Namun, ditemukannya kasus positif juga menandakan hal baik. Perubahan dan ketidakpastian yang terjadi merupakan penanda berjalannya protokol kesehatan ketat IBL. Protokol yang disiapkan hampir setahun terakhir.
Direktur Utama IBL Junas Miradiarsyah mengatakan, gejolak di awal ini merupakan sesuatu yang sudah diperkirakan. Karena itu, kondisi kompetisi masih sangat terkendali. ”Ini kan penyesuaian, pemain datang dari luar. Semua ini agar ke belakang menjadi lebih baik,” katanya.
Adaptasi akan jadi kunci untuk seluruh tim musim ini (di tengah ketidakpastian). Kami harus bisa menyesuaikan diri dalam semua situasi, seperti yang sudah dijalani setahun terakhir.
Di sisi lain, keterbukaan IBL dalam temuan kasus positif menjadi harapan besar untuk masa depan kompetisi. Jika dilakukan hingga akhir penyelenggaraan, keterbukaan ini bisa jadi kunci sukses. Transparansi ini otomatis diikuti dengan penyelesaian masalah. Bukan menutup dan semakin menumpuk masalah yang bisa berakhir jadi bumerang.

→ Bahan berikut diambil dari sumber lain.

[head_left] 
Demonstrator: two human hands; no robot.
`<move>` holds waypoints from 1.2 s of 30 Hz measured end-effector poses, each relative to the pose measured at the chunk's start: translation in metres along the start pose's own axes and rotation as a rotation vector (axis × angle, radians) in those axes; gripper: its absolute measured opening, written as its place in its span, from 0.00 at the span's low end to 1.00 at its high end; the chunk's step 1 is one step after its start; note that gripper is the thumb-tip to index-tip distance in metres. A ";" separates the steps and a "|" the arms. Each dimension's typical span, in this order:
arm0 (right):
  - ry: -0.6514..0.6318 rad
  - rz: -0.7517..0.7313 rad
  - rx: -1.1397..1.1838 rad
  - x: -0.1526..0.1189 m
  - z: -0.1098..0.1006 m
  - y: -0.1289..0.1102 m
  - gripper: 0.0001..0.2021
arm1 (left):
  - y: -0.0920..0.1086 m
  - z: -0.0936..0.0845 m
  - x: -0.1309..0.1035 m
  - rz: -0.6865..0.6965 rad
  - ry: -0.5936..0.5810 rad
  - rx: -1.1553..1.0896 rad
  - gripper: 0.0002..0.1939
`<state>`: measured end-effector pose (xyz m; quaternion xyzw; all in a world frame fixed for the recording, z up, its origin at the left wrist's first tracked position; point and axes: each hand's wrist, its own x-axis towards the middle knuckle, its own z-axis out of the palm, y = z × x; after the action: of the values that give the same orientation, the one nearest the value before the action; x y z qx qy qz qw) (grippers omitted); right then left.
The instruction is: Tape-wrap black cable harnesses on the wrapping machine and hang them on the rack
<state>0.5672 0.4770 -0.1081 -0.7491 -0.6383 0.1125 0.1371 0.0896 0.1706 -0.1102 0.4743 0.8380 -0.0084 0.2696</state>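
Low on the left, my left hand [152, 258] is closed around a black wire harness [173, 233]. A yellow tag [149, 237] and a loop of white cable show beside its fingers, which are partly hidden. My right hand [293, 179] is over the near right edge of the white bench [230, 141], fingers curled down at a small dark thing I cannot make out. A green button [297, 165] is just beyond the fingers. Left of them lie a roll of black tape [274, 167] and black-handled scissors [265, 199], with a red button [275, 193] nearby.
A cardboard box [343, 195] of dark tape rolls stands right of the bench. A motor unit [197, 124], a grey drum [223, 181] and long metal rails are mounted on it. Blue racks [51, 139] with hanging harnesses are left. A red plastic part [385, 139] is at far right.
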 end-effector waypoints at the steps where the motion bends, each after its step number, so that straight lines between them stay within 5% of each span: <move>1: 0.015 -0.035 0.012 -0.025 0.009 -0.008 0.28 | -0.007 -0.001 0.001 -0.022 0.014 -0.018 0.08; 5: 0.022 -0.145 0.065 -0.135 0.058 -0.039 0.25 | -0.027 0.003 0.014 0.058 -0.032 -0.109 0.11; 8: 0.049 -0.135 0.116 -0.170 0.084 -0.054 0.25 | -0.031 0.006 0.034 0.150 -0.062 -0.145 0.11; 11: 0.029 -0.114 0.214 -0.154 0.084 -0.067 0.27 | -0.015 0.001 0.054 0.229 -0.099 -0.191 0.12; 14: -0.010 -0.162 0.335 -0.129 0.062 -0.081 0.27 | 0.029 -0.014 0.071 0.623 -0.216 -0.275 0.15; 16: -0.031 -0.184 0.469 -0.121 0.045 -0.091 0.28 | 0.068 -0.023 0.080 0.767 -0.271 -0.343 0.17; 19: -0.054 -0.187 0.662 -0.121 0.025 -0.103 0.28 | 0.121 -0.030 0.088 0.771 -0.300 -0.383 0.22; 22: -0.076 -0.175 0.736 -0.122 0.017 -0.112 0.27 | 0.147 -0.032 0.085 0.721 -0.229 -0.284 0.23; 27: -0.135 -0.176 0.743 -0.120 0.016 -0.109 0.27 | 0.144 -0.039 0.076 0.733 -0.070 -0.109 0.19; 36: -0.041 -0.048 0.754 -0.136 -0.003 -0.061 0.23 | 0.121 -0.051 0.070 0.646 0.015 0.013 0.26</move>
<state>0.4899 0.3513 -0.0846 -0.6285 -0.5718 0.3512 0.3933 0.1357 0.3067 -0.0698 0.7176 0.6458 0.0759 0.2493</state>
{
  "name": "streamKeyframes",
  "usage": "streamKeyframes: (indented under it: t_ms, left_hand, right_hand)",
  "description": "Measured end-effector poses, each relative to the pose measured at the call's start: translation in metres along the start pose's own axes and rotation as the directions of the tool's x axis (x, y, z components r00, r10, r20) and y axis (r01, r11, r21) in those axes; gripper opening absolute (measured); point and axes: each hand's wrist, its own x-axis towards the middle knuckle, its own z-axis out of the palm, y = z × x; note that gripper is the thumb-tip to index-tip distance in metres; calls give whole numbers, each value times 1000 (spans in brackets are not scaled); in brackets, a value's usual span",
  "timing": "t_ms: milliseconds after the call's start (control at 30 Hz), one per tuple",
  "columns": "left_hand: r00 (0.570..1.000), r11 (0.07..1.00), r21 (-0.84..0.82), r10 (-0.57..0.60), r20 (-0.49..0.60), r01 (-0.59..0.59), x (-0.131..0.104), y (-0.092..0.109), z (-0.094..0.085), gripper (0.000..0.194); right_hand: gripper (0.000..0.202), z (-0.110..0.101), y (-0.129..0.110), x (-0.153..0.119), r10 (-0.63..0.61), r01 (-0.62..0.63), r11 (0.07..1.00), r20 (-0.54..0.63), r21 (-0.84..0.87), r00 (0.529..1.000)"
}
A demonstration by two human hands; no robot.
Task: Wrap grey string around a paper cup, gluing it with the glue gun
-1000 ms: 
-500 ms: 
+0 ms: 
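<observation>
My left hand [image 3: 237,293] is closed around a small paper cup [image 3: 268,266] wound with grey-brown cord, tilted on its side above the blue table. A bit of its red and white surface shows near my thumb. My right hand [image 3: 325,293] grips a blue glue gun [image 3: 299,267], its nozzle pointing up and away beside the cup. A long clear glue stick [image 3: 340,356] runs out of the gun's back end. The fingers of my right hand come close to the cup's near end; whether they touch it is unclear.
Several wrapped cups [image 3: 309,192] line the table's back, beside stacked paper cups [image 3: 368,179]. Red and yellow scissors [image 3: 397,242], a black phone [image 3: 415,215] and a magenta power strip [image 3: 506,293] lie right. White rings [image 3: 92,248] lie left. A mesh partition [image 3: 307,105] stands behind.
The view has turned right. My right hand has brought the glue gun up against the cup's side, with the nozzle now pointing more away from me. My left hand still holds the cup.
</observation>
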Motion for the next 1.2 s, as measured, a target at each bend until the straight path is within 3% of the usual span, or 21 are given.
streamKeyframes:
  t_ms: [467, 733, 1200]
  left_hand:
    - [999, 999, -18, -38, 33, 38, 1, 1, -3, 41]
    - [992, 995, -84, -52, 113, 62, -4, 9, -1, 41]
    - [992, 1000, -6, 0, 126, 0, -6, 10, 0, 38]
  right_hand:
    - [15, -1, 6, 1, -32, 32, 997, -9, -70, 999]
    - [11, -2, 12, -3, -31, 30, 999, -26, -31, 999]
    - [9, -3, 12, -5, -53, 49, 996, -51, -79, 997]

”Kepercayaan sangat penting. IBL sudah berkomitmen tidak akan menutup diri. Kami akan melaporkan terbuka hasil tes PCR setiap minggu. Karena kondisi ini sudah dipersiapkan. Kami merencanakan yang terbaik untuk menghadapi kondisi terburuk,” sebut Junas.
Sebagai kompetisi profesional pertama yang dimulai sejak pandemi, itulah yang diharapkan dari IBL. Bukan kesempurnaan, melainkan kesigapan menangani persoalan. ”Jika bisa (melakukannya), IBL akan jadi proyek pilot semua olahraga di Indonesia. Mudah-mudahan bisa. Klub akan selalu mendukung itu,” kata Ito.